Instituting additional work requirements for participation in programs like SNAP and Medicaid would likely reduce participation levels and would increase administrative costs associated with compliance requirements. Many of those who could lose benefits would lose assistance when they most need it. Brookings found that “For those who qualify for exemptions, satisfy waiver requirements, or work enough to meet the requirements, there are still significant informational and administrative barriers to compliance. Program participants must understand how the work requirement policy relates to them, obtain and submit documentation, and do so at the frequency prescribed by the state (Wagner and Solomon 2018) …. These continuing roadblocks to participation, with attendant informational and transactional costs, are likely to result in lower take-up among the eligible population and disenrollment (Finkelstein and Notowidigdo 2018).”
An analysis of the implementation of work requirements for Medicaid in Arkansas by the Kaiser Family Foundation found that recipients lost benefits because “Many Medicaid enrollees [were] still not aware of program changes despite substantial outreach. In addition, an online reporting requirement is proving difficult for many enrollees due to limited knowledge of the requirements as well as lack of computer literacy and internet access,”

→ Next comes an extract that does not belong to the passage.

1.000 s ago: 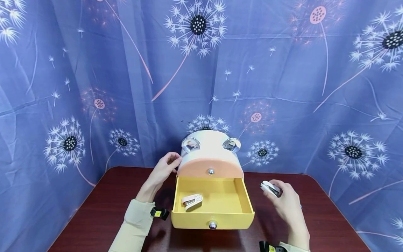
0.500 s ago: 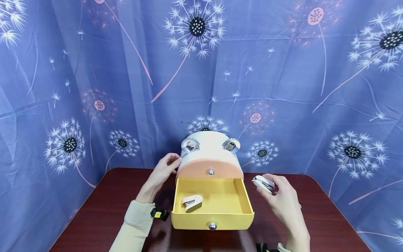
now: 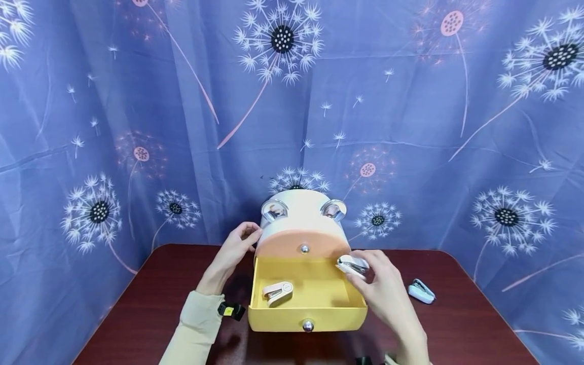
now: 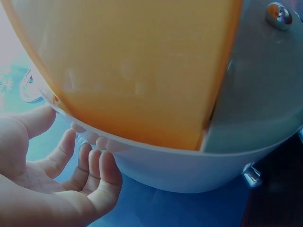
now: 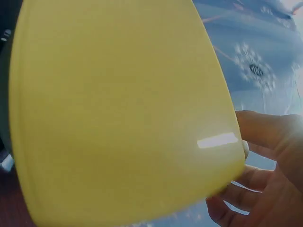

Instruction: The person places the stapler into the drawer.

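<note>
My right hand (image 3: 388, 291) pinches a white mini stapler (image 3: 352, 267) between thumb and fingers, over the right side of a pulled-out yellow drawer (image 3: 278, 319). Inside the drawer, toward its left, lies a pale pink mini stapler (image 3: 278, 293). The drawer belongs to a small rounded white cabinet (image 3: 298, 210). My left hand (image 3: 233, 249) rests at the cabinet's left side, its fingers loosely bent; the left wrist view has the fingertips (image 4: 110, 163) right by the white wall. In the right wrist view the drawer's yellow front (image 5: 118, 109) hides most of the held stapler.
A light blue mini stapler (image 3: 421, 291) lies on the dark red table (image 3: 456, 324) to the right of my right hand. Above the open drawer is a closed peach drawer (image 3: 283, 242) with a silver knob. A blue dandelion-print curtain (image 3: 410, 116) hangs behind the table.
My right hand has carried the white stapler leftward, from beside the cabinet to over the drawer. The light blue stapler has come into sight. My left hand has stayed in place.
</note>
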A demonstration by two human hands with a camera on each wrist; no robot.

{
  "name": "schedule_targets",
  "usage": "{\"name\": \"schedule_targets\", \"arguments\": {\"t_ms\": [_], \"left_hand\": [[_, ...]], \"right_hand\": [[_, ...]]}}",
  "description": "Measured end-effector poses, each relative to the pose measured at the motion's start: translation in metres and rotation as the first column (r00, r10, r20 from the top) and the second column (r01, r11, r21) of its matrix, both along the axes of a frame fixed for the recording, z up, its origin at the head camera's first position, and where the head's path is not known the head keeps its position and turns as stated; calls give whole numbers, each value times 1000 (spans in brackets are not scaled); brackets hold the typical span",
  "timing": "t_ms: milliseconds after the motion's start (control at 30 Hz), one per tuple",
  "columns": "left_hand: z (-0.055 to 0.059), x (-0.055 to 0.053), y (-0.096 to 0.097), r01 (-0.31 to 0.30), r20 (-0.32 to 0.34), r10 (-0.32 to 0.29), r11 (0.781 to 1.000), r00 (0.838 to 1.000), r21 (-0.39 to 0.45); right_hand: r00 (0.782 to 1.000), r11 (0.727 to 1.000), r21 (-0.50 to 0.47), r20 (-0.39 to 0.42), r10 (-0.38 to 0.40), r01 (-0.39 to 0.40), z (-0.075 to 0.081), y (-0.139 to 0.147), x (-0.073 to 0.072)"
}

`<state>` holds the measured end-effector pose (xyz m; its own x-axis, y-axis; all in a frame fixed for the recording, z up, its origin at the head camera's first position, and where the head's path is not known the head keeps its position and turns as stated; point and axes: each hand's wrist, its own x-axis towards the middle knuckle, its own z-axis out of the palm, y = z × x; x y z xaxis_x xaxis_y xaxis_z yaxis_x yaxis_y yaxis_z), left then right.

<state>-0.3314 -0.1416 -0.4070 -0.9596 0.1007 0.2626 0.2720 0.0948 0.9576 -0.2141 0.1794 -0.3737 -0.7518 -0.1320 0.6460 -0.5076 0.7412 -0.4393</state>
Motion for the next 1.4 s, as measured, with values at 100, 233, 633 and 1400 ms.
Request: {"name": "schedule_targets", "arguments": {"t_ms": [100, 233, 633, 1400], "left_hand": [[0, 2, -1, -9, 4, 9, 1000, 1000, -2], [0, 3, 0, -10, 8, 11, 1000, 1000, -12], [1, -2, 0, 3, 3, -3, 1000, 1000, -19], [3, 0, 0, 6, 0, -6, 1000, 1000, -8]], "right_hand": [[998, 998, 37, -10, 57, -56, -1, -11, -1], [991, 985, 116, -1, 131, -130, -3, -25, -2], [930, 864, 347, 182, 320, -365, -4, -43, -17], [789, 615, 503, 473, 392, -607, -5, -66, -45]]}}
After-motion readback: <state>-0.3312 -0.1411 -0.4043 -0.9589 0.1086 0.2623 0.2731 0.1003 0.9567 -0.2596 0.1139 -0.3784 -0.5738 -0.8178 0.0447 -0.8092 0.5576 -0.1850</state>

The fundamental question that these approaches raise is whether the government should condition access to essentials for human life, such as government provided food or health care coverage for unemployed poor people, on participation in training programs or gaining employment. If such an approach is an acceptable incentive, why not limit public schools, police and fire services to those who work as well?
Because of false stereotypes about people in poverty that emphasize their differences from white suburban majorities, attitudes of much of the public to programs like SNAP and Medicaid and the poor people who receive assistance from them are negative. Politicians have fostered these attitudes by promoting ideas like the “welfare queen” who supposedly abused the system, and people who don’t work who do better than those who “work his and her ass off.” They use these stereotypes to promote punitive approaches to policies that help people in poverty pay for food, receive medical care and find housing. These coercive policies are not responsive to the practical obstacles confronted by individuals and families in poverty. Instead, they will further harm some who need assistance.
 Note that the official measure of poverty does not reflect the market value of food stamps or tax benefits like the earned income tax credit.
 Residents of counties outside the New York City metropolitan area.